Data in this exercise START
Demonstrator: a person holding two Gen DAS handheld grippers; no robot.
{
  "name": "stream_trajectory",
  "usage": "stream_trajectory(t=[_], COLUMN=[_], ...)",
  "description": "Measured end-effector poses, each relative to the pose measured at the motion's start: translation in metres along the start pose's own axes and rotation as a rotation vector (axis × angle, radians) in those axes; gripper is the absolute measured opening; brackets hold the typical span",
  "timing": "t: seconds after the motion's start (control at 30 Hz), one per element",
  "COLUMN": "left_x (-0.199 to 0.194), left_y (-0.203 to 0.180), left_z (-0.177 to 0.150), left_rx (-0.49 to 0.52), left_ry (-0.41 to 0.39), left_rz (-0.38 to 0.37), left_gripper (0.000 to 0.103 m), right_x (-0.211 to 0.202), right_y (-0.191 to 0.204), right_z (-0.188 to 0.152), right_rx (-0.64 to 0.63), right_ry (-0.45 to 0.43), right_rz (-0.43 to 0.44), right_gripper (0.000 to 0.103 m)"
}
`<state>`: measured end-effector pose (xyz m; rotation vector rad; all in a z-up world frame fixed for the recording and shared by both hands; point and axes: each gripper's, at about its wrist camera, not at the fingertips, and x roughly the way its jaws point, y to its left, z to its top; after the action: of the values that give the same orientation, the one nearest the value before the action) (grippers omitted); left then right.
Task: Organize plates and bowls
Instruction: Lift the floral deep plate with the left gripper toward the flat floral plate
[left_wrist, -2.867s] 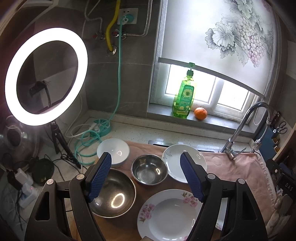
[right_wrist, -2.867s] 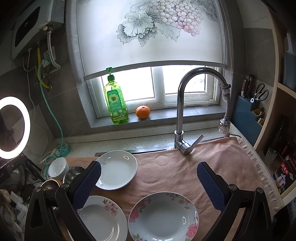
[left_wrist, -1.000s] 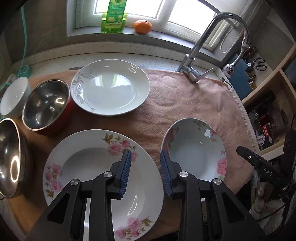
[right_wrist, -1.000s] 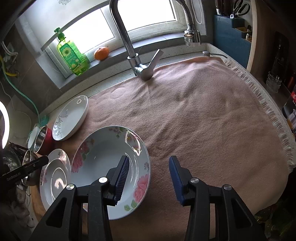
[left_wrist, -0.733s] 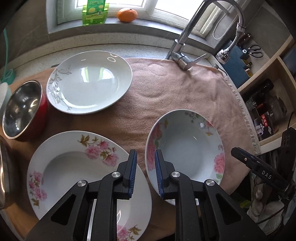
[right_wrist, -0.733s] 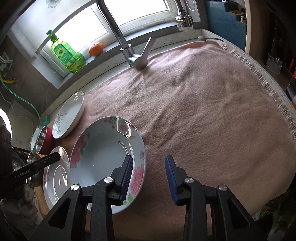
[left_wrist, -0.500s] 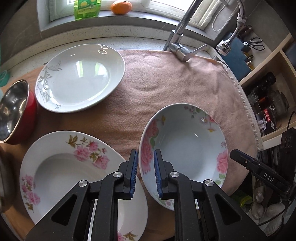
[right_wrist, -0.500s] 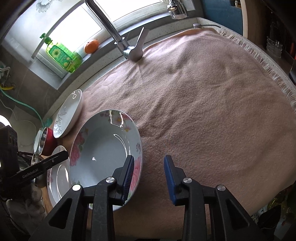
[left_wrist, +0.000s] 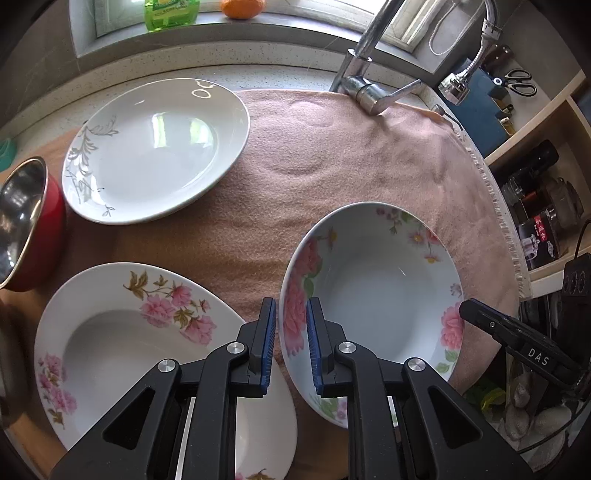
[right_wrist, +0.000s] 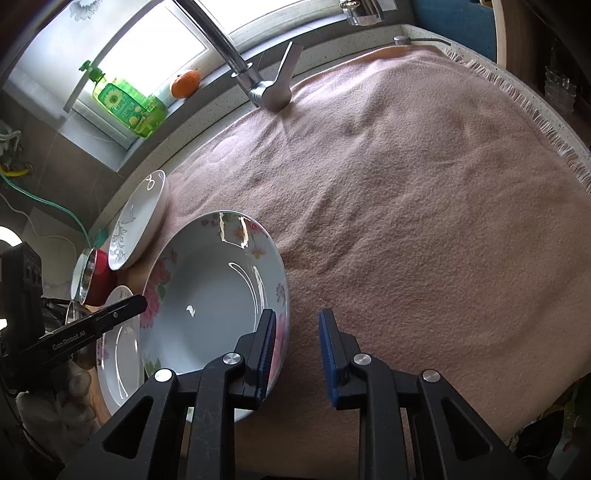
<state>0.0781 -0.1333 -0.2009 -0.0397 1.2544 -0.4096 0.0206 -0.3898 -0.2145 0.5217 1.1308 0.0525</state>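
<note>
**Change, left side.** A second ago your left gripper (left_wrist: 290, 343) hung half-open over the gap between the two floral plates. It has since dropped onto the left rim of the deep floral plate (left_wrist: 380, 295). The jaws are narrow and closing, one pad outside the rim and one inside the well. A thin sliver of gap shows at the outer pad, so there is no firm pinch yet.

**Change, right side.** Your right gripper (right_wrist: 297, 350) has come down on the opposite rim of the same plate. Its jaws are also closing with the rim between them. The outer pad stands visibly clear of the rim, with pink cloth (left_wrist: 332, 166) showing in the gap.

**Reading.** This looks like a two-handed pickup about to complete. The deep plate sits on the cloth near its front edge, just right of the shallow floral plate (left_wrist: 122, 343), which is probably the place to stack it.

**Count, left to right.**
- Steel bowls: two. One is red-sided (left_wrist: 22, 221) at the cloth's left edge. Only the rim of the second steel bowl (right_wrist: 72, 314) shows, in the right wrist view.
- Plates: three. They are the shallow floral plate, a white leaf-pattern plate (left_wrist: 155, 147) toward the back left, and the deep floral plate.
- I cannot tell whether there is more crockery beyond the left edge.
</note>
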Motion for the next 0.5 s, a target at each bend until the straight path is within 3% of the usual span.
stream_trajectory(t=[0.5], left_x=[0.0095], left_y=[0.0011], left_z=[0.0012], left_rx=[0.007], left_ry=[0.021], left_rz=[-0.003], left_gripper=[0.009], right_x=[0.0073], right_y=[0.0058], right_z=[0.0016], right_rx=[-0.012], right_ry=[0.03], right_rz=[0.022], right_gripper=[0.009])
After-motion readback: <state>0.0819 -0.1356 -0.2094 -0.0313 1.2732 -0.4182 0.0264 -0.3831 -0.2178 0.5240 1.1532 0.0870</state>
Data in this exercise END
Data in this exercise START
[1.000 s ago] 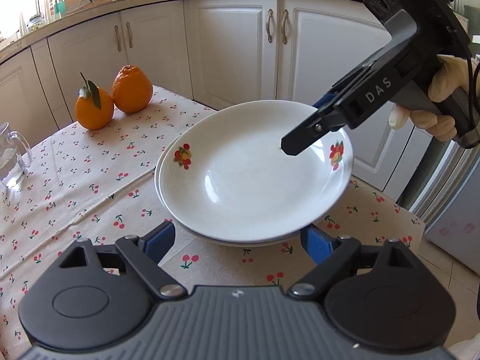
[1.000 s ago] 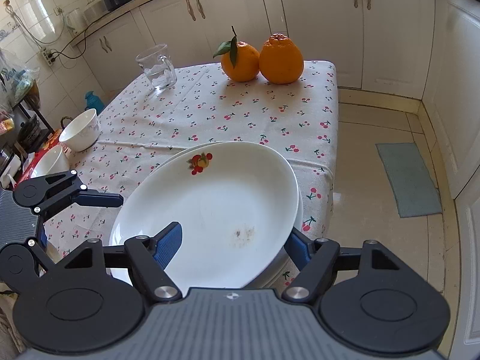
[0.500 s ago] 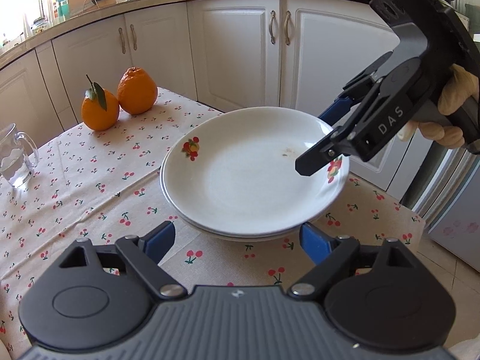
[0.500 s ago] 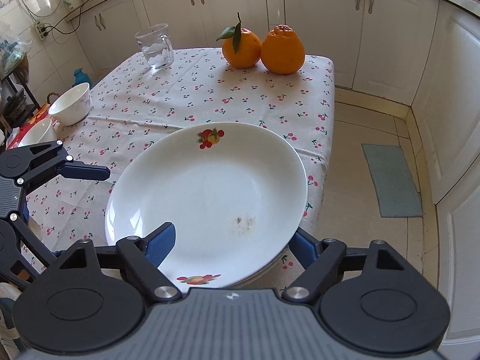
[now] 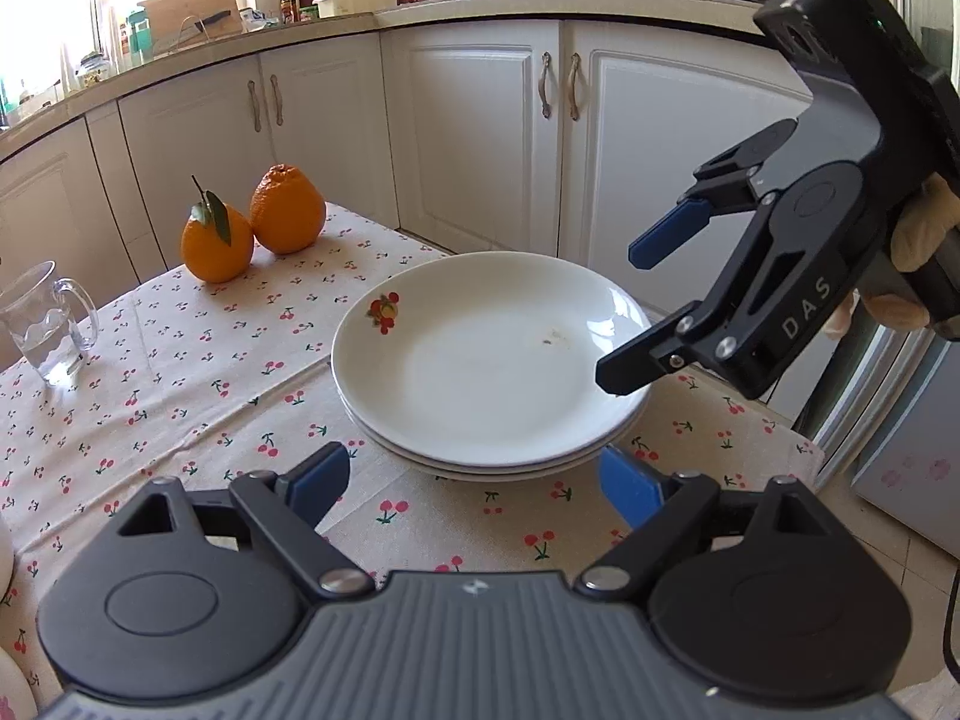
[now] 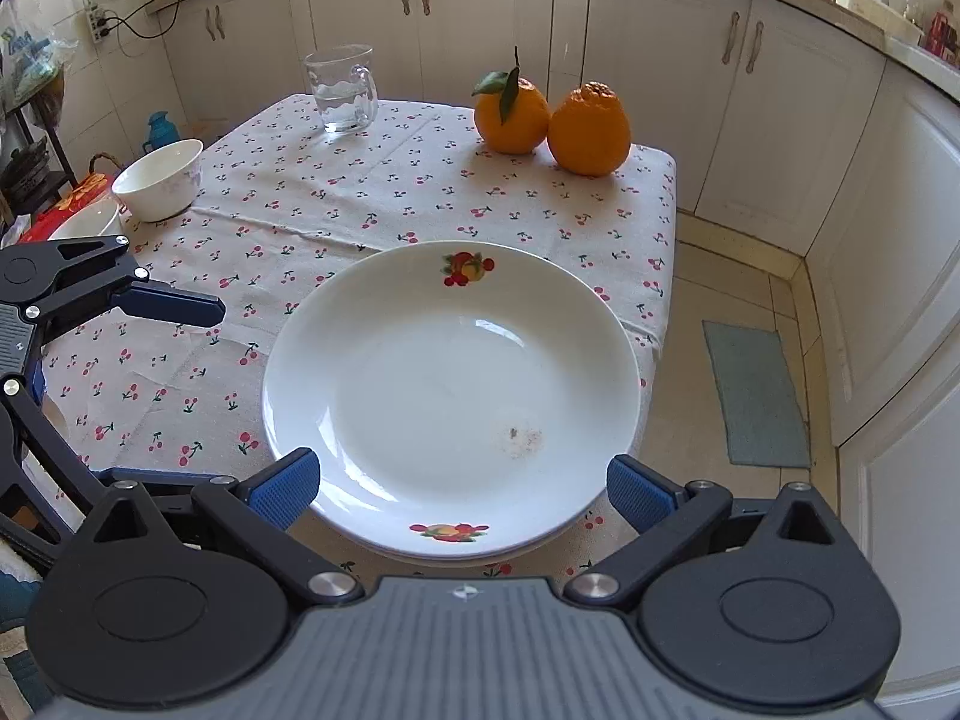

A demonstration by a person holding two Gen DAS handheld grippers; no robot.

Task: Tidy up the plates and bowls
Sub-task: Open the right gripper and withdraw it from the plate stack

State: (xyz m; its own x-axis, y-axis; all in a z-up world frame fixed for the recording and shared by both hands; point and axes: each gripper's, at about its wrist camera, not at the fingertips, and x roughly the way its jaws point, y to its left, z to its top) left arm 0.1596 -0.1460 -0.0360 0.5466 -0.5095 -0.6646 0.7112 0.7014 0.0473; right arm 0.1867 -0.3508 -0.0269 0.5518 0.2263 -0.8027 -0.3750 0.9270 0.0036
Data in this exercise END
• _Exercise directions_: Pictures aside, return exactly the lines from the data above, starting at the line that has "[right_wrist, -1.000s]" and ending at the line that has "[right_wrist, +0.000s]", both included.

• _Exercise output_:
[right_wrist, -1.000s] 
[left_wrist, -0.733s] 
[right_wrist, -0.733s] 
[left_wrist, -0.500s] 
[right_wrist, -0.500s] 
[left_wrist, +0.000s] 
[right_wrist, +0.000s] 

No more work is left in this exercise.